Choosing the right genre, selecting the best setting, devising the most engaging plotlines, providing the necessary archetypal characters, and attracting attention through carefully planned and run scenes are part of what a writer must do to get the product of a reader connected with, fascinated by and moved by a story.
It isn’t that there is such a thing as a difficult reader; there is really only a failure to recognise where a reader's attention is, or bungled attempts to direct it, or a lack of success in removing obstacles in the way of that particular reader.
This is the primary duty and action of a writer -to connect the reader with the work.
The whole structure of marketing and the entire layout of the book itself is there to connect readers to works and bring about a state of affairs in which individual readers are in tremendous affinity with a range of works.
That is what writing is all about.
Basic assumptions must therefore include:
1. That all works either are or can be made interesting to at least some readers.
2. That readers want to have a closer affinity for and understanding of stories.

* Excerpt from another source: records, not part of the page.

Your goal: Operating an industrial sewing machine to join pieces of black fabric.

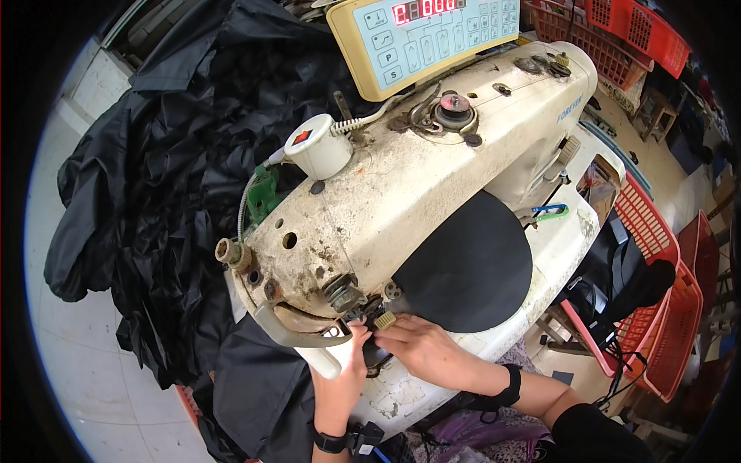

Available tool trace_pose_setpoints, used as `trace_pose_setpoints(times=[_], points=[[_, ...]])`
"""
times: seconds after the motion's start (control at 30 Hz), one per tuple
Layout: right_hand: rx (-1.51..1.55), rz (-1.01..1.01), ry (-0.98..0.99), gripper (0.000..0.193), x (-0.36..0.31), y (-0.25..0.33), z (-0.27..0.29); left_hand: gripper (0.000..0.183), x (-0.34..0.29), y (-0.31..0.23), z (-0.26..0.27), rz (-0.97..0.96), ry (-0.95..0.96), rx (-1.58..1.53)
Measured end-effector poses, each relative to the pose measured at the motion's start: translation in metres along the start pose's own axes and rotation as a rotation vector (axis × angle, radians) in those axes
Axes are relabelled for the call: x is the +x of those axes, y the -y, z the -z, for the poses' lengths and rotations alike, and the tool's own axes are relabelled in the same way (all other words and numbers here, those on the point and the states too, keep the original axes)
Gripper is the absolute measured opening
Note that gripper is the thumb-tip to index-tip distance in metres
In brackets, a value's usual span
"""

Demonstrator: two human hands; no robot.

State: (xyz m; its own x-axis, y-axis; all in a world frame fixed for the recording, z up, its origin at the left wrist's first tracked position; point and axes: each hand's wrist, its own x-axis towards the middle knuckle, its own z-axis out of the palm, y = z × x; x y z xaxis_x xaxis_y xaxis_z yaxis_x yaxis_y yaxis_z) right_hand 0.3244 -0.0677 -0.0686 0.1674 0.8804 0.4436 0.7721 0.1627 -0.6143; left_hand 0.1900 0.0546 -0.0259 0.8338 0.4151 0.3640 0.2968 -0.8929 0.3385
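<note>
Both my hands meet at the needle end of a worn cream sewing machine [370, 208]. My left hand [342, 386] reaches up beside the machine's front end, thumb raised and fingers partly hidden behind it; it looks closed. From the right comes my right hand [428, 353], its fingers bent and pressed together just below a small brass knob [385, 320]. Whatever the fingertips hold is too small or covered to make out. A black round-edged flat piece [471, 266] lies on the machine bed [401, 397], under the arm and right of my hands.
A large heap of black fabric [177, 177] fills the left side. Behind the machine stands a control panel [386, 58] with a lit red display. Red plastic baskets [664, 324] with black items are at the right. A white lamp-like unit [320, 150] sits atop the machine.
</note>
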Motion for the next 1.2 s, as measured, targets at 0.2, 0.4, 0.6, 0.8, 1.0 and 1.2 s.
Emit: trace_pose_setpoints(times=[0.2,0.4,0.6,0.8,1.0,1.2], points=[[0.0,-0.005,-0.018,0.031,0.001,-0.003,-0.003,0.033,0.002,0.002,0.024,0.103,-0.054,0.226],[-0.013,-0.01,0.002,0.034,0.002,-0.001,-0.001,0.025,0.002,0.01,0.036,-0.018,0.01,0.355],[0.117,0.022,-0.091,0.026,0.001,0.001,0.006,0.022,-0.01,-0.017,0.047,-0.193,-0.005,0.351],[-0.113,0.141,0.04,0.02,-0.004,-0.003,0.003,0.016,-0.017,-0.017,0.042,-0.041,0.187,0.165],[-0.173,0.121,-0.019,0.02,-0.006,-0.001,0.003,0.015,-0.022,-0.009,0.032,-0.061,0.237,0.132],[-0.114,0.074,-0.042,0.02,-0.007,0.0,0.005,0.027,-0.027,-0.008,0.014,0.008,0.166,-0.12]])
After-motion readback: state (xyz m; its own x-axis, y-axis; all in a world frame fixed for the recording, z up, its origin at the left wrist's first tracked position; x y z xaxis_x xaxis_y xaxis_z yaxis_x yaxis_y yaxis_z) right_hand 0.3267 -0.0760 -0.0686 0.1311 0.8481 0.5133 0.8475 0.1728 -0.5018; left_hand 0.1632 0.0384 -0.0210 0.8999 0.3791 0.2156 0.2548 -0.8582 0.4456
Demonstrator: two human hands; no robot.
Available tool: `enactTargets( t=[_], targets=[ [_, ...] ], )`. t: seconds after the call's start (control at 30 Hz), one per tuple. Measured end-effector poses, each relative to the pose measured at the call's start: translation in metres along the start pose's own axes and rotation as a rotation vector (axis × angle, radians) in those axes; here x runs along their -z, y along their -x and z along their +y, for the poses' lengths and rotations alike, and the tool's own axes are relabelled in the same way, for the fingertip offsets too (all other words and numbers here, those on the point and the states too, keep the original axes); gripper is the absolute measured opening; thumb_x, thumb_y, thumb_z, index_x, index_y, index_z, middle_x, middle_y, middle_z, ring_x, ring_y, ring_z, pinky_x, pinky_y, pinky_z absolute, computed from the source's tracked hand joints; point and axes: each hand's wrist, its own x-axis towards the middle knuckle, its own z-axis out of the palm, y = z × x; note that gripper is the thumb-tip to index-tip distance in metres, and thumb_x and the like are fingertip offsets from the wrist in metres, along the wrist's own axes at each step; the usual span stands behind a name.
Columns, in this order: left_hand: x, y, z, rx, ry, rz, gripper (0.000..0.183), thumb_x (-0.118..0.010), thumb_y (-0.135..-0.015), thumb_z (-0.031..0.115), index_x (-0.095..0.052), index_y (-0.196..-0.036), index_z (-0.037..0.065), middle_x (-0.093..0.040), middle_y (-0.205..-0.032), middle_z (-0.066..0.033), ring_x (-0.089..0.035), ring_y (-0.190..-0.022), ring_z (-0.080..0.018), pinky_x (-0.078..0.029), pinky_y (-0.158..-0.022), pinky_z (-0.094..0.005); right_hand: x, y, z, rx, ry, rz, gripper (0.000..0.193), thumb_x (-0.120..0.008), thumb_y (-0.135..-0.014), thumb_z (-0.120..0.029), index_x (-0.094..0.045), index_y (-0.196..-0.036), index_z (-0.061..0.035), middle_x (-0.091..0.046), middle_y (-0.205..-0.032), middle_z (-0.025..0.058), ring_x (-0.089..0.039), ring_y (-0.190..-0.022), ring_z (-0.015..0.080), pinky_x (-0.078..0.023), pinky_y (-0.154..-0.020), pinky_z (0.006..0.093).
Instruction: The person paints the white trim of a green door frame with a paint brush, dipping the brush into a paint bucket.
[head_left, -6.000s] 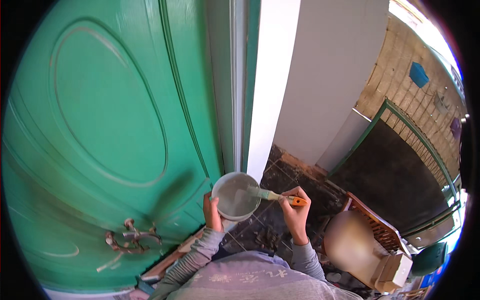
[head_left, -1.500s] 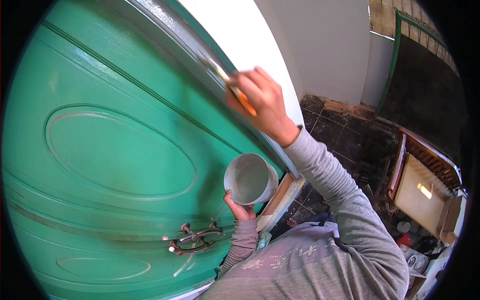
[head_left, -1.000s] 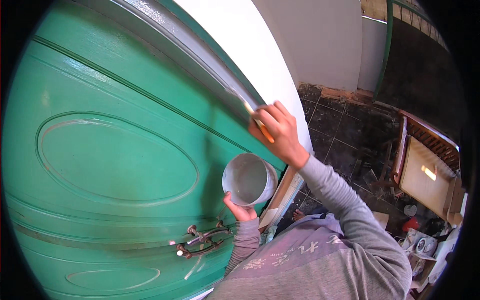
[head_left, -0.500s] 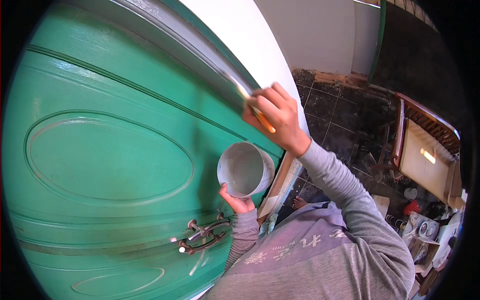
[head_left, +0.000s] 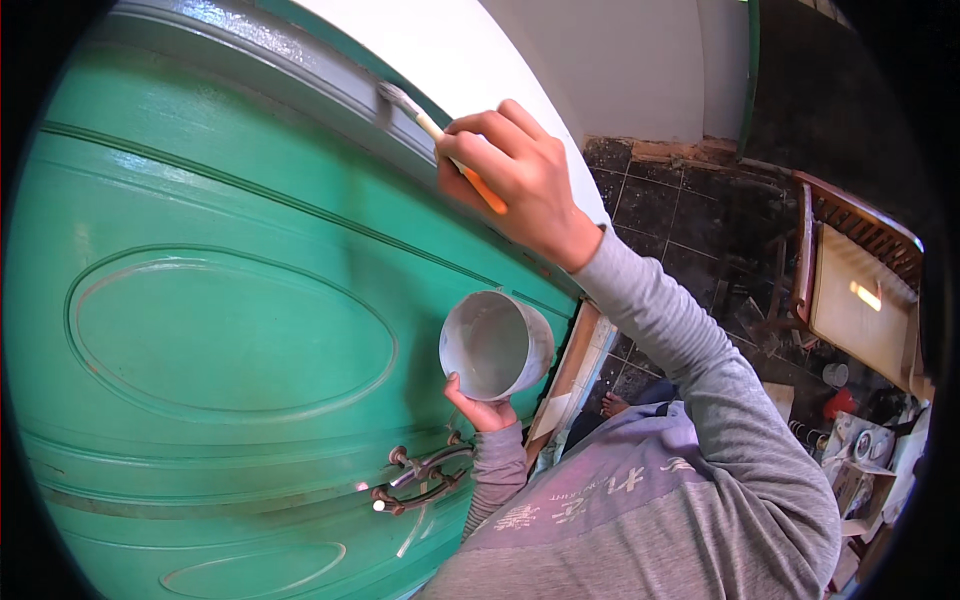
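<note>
My right hand (head_left: 515, 180) is closed round the handle of a paintbrush (head_left: 428, 125), its orange end showing below my fingers. The bristles rest at the grey door frame (head_left: 330, 88), close to its green outer edge. Lower down, my left hand (head_left: 482, 405) holds a whitish paint bucket (head_left: 540, 345) from underneath, the thumb on its side. The bucket is tilted, its mouth facing me, with greyish paint smears inside. Behind it stands the green door (head_left: 230, 330), with raised oval mouldings.
Curved metal door handles (head_left: 425, 480) stick out just left of my left forearm. A white wall (head_left: 450, 50) borders the frame. To the right are a dark tiled floor (head_left: 690, 215), a wooden chair (head_left: 860, 290) and a cluttered pile of items (head_left: 865, 445).
My right hand has moved up and left along the frame with the paintbrush, its bristles now farther up. The bucket stays in my left hand, with the whole view slightly shifted.
</note>
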Motion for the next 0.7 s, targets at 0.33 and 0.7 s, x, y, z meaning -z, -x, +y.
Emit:
enactTargets(
  t=[0.33, 0.7],
  targets=[
    [0.002, -0.006, -0.006, -0.031, -0.002, 0.002, 0.064, -0.053, -0.079, 0.055, -0.051, -0.131, 0.017, -0.055, -0.129, -0.0030, -0.056, -0.114, -0.0251, -0.049, -0.084, -0.0447, 0.008, 0.032, 0.001, -0.067, -0.032, -0.077, 0.020, -0.074, -0.066, -0.008, -0.057, -0.077, -0.0106, -0.056, -0.077, 0.0018, -0.051, -0.067, 0.0178, -0.045, -0.046, 0.0316],
    [-0.006, 0.010, 0.003, -0.093, 0.074, 0.094, 0.059, -0.054, -0.082, 0.046, -0.052, -0.127, 0.008, -0.055, -0.128, -0.0095, -0.051, -0.120, -0.0280, -0.040, -0.098, -0.0448, 0.024, 0.087, 0.006, -0.195, -0.044, -0.118, 0.024, -0.077, -0.065, -0.001, -0.064, -0.085, -0.0070, -0.064, -0.085, 0.0049, -0.055, -0.065, 0.0200, -0.045, -0.051, 0.0305]
  ],
)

3. That connecting readers with works is a writer’s responsibility (given that they possess more knowledge of their own works than readers do) and
4. That it is always possible to direct attention and remove barriers so that connections are made and sustained.
If writers do not begin with these assumptions -plus a confidence that they can connect readers to a work or works - then reading stories for pleasure becomes almost impossible and readers are betrayed.
If writers recognise these assumptions, the real work of writing can begin.